### PROBLEM DESCRIPTION:
Reproduce the entries shown below only from the line with "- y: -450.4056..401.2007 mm" down to the line with "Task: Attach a", keeping both end lines and copying each one exactly.

### RECORDS FOR PROCESSING:
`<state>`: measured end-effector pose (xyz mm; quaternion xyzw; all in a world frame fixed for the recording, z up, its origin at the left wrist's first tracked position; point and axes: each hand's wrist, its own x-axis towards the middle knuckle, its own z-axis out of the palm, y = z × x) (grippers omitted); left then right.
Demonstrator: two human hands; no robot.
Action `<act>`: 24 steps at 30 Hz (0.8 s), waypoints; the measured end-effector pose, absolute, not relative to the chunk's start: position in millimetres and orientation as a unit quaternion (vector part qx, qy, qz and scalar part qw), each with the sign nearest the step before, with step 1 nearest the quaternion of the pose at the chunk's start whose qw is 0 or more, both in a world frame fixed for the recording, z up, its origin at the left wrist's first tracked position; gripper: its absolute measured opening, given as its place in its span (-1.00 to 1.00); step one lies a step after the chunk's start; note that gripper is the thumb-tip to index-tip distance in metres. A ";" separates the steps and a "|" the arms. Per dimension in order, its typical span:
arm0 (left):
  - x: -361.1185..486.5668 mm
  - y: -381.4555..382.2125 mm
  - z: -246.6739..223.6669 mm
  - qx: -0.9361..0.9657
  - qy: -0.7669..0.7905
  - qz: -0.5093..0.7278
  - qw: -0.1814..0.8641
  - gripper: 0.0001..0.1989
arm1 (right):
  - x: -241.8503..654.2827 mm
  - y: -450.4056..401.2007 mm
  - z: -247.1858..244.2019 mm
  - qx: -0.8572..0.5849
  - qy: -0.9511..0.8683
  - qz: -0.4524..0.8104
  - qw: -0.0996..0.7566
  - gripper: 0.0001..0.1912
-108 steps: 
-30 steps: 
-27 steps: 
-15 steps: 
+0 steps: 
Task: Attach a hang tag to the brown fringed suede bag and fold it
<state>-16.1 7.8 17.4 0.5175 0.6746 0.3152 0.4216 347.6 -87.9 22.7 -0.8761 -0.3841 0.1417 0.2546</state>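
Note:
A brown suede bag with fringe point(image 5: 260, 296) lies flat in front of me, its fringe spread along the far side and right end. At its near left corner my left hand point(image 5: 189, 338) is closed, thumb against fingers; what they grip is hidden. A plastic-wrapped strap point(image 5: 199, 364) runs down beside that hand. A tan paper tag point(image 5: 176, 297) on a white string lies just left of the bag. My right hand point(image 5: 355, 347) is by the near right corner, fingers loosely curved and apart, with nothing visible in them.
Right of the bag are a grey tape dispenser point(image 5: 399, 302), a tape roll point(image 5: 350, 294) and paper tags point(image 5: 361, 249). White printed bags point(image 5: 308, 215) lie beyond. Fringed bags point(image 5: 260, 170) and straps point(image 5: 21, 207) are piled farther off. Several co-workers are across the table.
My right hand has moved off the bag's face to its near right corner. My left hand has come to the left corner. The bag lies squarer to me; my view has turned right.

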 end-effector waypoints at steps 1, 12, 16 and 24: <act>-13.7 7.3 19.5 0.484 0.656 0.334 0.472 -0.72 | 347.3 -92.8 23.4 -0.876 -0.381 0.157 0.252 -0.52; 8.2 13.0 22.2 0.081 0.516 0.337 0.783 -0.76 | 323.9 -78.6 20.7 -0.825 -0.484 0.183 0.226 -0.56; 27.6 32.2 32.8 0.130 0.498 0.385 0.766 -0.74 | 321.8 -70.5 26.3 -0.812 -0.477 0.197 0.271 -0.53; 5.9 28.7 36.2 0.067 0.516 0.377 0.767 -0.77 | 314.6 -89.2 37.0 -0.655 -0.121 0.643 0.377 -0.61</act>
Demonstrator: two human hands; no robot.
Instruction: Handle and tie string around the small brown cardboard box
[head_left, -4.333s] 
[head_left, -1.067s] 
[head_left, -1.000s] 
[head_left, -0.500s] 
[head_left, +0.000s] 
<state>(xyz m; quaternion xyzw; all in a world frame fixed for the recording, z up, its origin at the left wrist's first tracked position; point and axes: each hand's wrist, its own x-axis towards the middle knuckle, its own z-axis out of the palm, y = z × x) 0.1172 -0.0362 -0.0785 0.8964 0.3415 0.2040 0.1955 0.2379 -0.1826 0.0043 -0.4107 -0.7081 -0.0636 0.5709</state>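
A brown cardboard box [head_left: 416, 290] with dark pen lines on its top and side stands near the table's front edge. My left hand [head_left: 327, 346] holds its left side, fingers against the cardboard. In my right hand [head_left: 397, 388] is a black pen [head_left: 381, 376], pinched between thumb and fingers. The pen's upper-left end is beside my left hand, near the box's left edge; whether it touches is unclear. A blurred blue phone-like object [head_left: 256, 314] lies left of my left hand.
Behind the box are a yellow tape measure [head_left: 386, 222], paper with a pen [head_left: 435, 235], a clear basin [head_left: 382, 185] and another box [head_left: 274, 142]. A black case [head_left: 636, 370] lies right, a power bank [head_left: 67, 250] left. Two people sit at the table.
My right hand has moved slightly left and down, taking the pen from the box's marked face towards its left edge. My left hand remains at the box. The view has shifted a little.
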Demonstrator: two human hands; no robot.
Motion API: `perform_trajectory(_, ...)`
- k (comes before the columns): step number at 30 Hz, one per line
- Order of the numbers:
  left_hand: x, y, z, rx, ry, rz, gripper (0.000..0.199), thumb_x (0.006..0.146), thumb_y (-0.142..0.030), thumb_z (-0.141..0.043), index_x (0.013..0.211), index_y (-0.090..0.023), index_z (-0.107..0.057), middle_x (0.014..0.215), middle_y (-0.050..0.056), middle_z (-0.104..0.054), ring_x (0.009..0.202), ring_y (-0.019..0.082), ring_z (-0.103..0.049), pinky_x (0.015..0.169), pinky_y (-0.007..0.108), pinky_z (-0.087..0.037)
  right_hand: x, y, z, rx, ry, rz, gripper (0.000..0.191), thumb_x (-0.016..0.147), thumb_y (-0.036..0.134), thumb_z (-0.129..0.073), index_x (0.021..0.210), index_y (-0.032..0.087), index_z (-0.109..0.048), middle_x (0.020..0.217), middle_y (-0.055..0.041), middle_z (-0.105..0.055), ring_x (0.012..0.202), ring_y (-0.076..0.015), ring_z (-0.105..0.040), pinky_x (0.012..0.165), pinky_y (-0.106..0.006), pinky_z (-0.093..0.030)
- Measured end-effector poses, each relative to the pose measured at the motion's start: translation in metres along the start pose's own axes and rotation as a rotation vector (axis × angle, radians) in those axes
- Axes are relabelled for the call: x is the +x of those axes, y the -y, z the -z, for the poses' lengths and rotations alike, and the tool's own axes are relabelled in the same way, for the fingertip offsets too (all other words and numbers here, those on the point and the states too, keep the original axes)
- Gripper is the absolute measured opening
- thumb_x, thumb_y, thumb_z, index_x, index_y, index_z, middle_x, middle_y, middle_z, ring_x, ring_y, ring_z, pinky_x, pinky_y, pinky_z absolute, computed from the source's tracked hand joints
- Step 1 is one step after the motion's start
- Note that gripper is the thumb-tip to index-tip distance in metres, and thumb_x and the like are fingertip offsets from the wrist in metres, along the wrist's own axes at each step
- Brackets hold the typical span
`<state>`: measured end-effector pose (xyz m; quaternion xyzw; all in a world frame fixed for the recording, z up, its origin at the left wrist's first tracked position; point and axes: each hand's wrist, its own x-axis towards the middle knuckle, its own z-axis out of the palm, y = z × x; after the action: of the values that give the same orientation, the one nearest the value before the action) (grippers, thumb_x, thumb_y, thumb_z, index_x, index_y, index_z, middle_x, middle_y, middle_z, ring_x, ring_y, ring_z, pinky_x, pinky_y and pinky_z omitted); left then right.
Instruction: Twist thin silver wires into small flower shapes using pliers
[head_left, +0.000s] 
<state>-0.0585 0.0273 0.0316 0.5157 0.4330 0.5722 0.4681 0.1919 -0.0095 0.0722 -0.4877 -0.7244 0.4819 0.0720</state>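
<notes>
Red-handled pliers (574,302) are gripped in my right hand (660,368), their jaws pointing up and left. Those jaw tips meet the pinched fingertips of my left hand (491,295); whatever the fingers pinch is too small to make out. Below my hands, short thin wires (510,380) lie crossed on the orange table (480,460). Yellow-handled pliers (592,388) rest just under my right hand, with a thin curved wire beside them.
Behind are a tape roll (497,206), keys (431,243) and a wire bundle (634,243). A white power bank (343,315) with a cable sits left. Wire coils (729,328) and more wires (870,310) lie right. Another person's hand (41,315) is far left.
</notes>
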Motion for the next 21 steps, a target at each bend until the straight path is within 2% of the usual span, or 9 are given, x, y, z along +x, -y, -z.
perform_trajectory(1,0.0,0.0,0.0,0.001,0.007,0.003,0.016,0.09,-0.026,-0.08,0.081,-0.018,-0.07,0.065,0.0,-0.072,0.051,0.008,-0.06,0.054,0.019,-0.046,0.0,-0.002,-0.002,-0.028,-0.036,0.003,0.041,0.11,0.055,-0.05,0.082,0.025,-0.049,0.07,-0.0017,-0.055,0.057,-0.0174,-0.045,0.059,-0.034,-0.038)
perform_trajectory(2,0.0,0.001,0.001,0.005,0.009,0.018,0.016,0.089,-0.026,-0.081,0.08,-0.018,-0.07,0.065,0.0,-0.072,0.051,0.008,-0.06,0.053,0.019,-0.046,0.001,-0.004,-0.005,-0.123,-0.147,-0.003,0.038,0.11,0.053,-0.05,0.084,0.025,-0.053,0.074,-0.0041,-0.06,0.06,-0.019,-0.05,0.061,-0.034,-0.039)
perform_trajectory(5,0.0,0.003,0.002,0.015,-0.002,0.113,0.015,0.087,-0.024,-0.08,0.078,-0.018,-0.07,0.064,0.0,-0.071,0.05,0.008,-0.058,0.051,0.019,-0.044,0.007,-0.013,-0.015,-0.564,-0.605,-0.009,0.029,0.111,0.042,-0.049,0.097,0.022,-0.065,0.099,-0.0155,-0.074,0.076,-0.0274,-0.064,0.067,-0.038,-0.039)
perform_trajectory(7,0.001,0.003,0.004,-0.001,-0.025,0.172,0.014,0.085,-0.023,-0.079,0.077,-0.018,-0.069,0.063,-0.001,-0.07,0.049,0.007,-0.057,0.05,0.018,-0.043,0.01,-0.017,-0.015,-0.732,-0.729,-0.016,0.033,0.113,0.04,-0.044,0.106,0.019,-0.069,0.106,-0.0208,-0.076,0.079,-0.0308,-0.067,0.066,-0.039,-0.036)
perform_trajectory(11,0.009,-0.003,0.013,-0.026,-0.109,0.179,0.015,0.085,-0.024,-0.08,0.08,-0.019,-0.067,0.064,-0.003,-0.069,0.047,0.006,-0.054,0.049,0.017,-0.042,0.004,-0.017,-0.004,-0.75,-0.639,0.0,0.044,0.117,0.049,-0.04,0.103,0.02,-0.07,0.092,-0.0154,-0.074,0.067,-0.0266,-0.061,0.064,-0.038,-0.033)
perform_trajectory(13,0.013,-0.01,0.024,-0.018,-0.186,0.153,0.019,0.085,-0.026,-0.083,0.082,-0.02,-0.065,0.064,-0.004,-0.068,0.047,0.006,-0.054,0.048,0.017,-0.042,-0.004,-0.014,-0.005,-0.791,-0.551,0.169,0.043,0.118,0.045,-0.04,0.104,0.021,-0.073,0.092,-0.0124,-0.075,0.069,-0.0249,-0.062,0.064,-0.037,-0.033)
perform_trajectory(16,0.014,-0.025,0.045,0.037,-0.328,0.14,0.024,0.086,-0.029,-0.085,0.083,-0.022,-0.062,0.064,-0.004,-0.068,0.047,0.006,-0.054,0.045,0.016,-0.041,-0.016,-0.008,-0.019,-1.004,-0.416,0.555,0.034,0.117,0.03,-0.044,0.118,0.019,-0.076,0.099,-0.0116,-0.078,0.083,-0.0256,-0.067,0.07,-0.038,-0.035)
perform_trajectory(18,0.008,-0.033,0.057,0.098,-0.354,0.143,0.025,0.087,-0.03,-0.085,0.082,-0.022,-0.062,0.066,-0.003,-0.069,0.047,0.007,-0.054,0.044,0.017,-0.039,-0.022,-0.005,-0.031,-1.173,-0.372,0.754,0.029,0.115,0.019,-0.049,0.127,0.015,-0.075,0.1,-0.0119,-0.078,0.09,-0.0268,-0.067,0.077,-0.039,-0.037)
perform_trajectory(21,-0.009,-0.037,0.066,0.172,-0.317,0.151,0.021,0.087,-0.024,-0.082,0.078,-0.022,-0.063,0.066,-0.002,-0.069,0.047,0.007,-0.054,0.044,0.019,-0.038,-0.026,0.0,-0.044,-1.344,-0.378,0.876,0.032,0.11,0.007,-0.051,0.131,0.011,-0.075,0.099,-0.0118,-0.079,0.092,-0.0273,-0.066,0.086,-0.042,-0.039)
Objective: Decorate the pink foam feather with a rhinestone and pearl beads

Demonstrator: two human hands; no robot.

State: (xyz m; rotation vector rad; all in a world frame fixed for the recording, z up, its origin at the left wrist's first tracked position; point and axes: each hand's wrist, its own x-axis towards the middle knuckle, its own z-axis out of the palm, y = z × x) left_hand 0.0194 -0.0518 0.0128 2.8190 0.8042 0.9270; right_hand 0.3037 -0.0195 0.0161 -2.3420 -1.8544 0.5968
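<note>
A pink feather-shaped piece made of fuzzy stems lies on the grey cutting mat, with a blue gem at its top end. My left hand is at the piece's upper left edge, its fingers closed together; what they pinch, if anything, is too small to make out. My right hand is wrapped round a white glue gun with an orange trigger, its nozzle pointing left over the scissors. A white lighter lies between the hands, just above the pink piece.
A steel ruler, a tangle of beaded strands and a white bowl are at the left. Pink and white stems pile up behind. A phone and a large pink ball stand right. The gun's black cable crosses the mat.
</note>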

### ANSWER BOX:
  - y: -450.4056..401.2007 mm
  - z: -247.1858..244.2019 mm
  - qx: -0.8572..0.5849
  - qy: -0.9511..0.8683
  - qz: -0.4524..0.8104
  - qw: -0.0996..0.7566
  - gripper: 0.0001..0.1912
-108 steps: 
-30 steps: 
-27 steps: 
-15 steps: 
+0 steps: 
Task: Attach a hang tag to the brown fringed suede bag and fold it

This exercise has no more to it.